Il “capolavoro noir” di Donizetti, Lucrezia Borgia – tratto dall’omonima tragedia di Victor Hugo – è in scena al teatro dell’Opera di Roma.
L’opera di Donizetti – per la prima volta rappresentata a Milano nel 1833 – è incentrata sullo storico personaggio di Lucrezia Borgia, duchessa di Ferrara e figlia illegittima del cardinale Borgia, dalla tradizione tramandata come una femme fatale. Il compositore, insieme al librettista Felice Romani, trasse dalla tragedia di Hugo un melodramma a tinte forti, in cui la protagonista trova riscatto nell’amore materno per il figlio Gennaro.

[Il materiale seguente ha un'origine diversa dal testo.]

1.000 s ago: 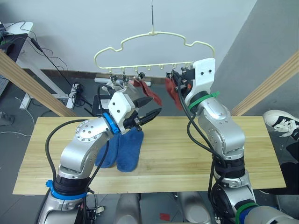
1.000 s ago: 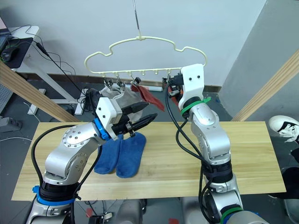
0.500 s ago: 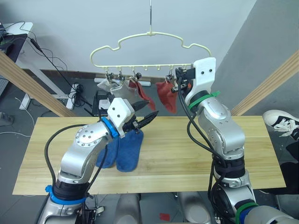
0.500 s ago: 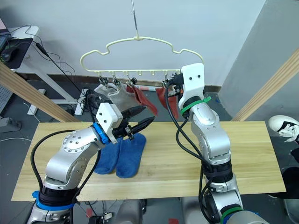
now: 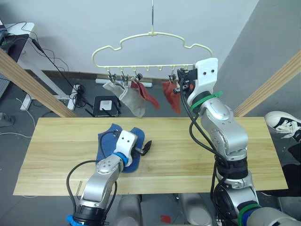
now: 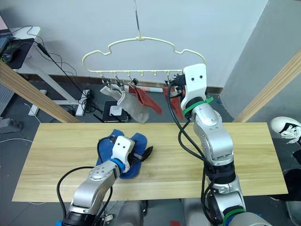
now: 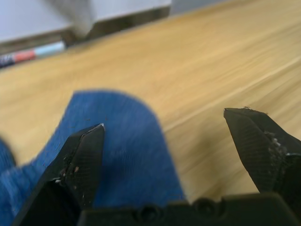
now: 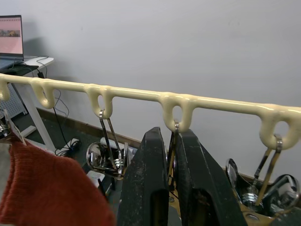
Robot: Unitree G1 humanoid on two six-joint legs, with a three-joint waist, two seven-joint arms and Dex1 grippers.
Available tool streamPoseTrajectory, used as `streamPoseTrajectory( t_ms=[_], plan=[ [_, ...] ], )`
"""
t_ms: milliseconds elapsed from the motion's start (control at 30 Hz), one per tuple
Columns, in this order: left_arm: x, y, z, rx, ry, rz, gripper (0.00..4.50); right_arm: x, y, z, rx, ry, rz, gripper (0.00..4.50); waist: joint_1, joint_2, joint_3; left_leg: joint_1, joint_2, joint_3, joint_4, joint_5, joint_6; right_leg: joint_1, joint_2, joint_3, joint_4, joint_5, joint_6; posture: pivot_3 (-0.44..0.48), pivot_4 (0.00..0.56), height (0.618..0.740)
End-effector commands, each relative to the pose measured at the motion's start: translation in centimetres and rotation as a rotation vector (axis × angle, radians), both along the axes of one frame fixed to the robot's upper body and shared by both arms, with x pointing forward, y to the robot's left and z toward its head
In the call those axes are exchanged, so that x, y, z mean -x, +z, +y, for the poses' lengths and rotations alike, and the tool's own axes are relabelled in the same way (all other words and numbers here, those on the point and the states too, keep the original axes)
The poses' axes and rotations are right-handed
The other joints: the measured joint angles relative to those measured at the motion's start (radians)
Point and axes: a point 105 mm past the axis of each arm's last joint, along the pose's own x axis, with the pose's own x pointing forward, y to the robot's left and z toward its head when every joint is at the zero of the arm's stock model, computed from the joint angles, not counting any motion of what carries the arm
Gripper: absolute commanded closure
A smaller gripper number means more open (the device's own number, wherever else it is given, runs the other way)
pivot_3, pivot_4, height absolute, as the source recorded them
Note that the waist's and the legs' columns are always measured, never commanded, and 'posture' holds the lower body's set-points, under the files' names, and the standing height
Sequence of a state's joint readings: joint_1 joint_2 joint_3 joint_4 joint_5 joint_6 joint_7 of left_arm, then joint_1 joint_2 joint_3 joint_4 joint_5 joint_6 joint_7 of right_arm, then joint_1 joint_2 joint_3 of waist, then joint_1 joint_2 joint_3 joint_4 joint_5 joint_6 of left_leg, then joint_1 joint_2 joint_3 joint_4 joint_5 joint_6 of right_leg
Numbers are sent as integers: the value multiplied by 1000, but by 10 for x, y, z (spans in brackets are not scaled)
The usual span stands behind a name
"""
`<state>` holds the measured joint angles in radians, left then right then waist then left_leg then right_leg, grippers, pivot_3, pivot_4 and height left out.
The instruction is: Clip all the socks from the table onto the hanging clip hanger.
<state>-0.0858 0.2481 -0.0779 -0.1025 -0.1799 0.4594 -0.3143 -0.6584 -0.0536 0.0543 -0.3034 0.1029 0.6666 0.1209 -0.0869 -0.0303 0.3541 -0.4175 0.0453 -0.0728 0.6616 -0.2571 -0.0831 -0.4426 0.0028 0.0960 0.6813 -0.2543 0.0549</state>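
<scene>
My arms are shiny silver metal with round joints and small screws. Black cables loop along them. My left arm has a blue ring, my right a green one. My wrist blocks are white.

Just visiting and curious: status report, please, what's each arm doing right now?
Left gripper jaws open, low over blue socks on table. Right gripper jaws shut on a clip of the clip hanger. Two grey, two red socks hung. Nothing in the way.

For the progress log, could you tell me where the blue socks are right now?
The blue socks lie side by side on the table, left of centre in the head views, with the open left gripper low over them.
</scene>
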Motion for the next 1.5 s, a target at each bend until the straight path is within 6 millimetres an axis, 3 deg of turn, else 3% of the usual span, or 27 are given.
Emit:
streamPoseTrajectory(
  t_ms=[33,233,467,600,733,867,1000,1333,1500],
  plan=[
    [-5,-3,8,-13,48,7,14,5,11,2,-16,21,-34,4500,0,0,0,0,0,0,0,0,0,0,0,0,0,0,0,-115,318,740],
    [-6,-12,12,-36,64,51,14,5,10,2,-25,21,-23,4500,0,0,0,0,0,0,0,0,0,0,0,0,0,0,0,-114,319,740],
    [-1,-15,7,-41,31,63,1682,6,9,2,-31,22,-18,4500,-1,0,-1,1,0,0,0,0,0,1,0,0,0,0,0,-115,318,740],
    [-2,-1,1,-48,-14,-28,2200,5,9,2,-31,21,-17,4500,0,0,-1,1,0,0,0,0,0,1,0,0,0,0,0,-115,319,740],
    [-1,17,6,-79,-22,-155,2021,6,8,2,-30,21,-16,4500,0,0,-1,0,0,0,0,0,0,1,-1,0,0,0,0,-113,319,740],
    [-1,21,13,-116,5,-190,1068,6,8,2,-30,21,-15,4500,0,0,-1,1,0,0,0,0,0,1,0,0,0,0,0,-109,320,740],
    [-5,9,16,-112,32,-112,21,6,8,2,-30,24,-13,4500,0,0,-1,0,0,0,0,0,0,1,-1,0,-1,0,0,-108,321,740],
    [-6,-14,10,-211,-19,26,21,6,7,4,-33,29,-11,4500,-1,0,-1,1,0,0,0,0,0,1,0,0,0,0,0,-114,321,740],
    [-4,-15,10,-237,-21,32,1155,6,8,4,-38,30,-10,4500,-1,0,-1,1,0,0,0,0,0,1,-1,0,0,0,0,-113,319,740]
  ],
)
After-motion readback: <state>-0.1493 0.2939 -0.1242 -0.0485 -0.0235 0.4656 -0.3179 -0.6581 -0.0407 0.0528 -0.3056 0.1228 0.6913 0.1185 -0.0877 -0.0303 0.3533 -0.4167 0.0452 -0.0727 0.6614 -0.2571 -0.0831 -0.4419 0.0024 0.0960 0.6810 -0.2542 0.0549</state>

“Per noi – precisa Carrasco – Lucrezia Borgia non è una donna vittima, ma una donna pericolosa, spietata, orrenda e inarrestabile, come quella scelta da Donizetti e Hugo, e non quella reale, saggia e misurata. E abbiamo fatto della maschera la corazza di cui fa uso l’eroina per nascondere la sua mostruosità ma anche la sua debolezza».
Nello spettacolo, dramma e commedia vi si incontrano – e vi si alternano – in maniera armonica.
“E’ con entusiasmo – precisa Roberto Abbado – che mi accingo a dirigere questo bellissimo Notturno brillante donizettiano il quale, accanto ai quattro ruoli protagonistici, grazie ad una drammaturgia tesa ed avvincente, presenta sette altri importanti ruoli, una vera e propria corrente che attraversa trasversalmente tutta l’opera».
Nel ruolo di Lucrezia Borgia si alternano Lidia Fridman e Angela Meade. Alfonso d’Este è interpretato da Alex Esposito, Gennaro da Enea Scala e Maffio Orsini da Daniela Mack. Le scene sono di Carles Berga, i costumi di Silvia Aymonino e le luci di Marco Filibeck. Orchestra e Coro, diretto da Ciro Visco, sono del Teatro dell’Opera di Roma.
Nelle repliche del 19, 21 e 23 febbraio, Lucrezia Borgia è interpretata dal soprano americano Angela Meade; Alfonso I d’Este daCarlo Lepore; Gennaro da Michele Angelini; Maffio Orsini da Teresa Iervolino.